▶ _What is required_
Report how many lines of these entries hold the string "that"; reply with the number alone.

(Entries taken from a collection)
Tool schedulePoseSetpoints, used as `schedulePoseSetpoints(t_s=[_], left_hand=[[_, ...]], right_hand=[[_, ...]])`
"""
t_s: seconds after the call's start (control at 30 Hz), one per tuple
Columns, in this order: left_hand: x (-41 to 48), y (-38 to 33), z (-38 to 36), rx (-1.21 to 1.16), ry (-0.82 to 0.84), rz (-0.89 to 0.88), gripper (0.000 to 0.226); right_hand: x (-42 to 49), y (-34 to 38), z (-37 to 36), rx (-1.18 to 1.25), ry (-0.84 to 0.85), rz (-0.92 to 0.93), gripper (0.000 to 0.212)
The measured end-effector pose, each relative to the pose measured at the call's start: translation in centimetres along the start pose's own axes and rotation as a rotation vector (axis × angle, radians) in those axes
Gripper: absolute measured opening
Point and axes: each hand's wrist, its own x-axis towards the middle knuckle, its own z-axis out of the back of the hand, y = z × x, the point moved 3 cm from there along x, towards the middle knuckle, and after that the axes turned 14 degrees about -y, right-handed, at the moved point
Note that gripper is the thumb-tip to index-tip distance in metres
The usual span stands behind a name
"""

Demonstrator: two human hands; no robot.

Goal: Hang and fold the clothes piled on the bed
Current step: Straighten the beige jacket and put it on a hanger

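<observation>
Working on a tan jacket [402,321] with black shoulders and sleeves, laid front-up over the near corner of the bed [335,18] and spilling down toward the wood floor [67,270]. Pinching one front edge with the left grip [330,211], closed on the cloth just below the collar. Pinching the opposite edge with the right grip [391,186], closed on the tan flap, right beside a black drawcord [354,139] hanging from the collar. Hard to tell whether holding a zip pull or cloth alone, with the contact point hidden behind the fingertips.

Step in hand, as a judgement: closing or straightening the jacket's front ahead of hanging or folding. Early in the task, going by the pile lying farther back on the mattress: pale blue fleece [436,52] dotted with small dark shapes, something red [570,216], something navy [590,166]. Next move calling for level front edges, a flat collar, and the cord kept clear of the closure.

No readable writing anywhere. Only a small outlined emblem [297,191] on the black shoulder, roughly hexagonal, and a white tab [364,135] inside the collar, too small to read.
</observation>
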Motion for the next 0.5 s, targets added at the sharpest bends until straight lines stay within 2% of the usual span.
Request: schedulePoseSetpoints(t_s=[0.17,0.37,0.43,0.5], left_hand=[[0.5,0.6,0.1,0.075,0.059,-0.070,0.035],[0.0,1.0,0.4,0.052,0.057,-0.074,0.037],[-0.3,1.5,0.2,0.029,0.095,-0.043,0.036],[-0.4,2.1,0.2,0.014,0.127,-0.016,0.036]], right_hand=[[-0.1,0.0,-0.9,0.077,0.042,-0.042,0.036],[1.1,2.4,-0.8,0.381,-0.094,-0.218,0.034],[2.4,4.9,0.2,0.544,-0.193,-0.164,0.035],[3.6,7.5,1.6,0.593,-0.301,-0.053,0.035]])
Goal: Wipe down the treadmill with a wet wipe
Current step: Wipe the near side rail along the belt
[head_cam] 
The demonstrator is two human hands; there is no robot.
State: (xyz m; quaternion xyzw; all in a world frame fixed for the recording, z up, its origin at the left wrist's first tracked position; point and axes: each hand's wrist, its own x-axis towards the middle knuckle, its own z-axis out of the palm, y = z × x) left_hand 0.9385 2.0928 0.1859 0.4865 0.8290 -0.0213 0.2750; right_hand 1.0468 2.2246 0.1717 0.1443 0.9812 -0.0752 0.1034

▶ _Output of the task_
2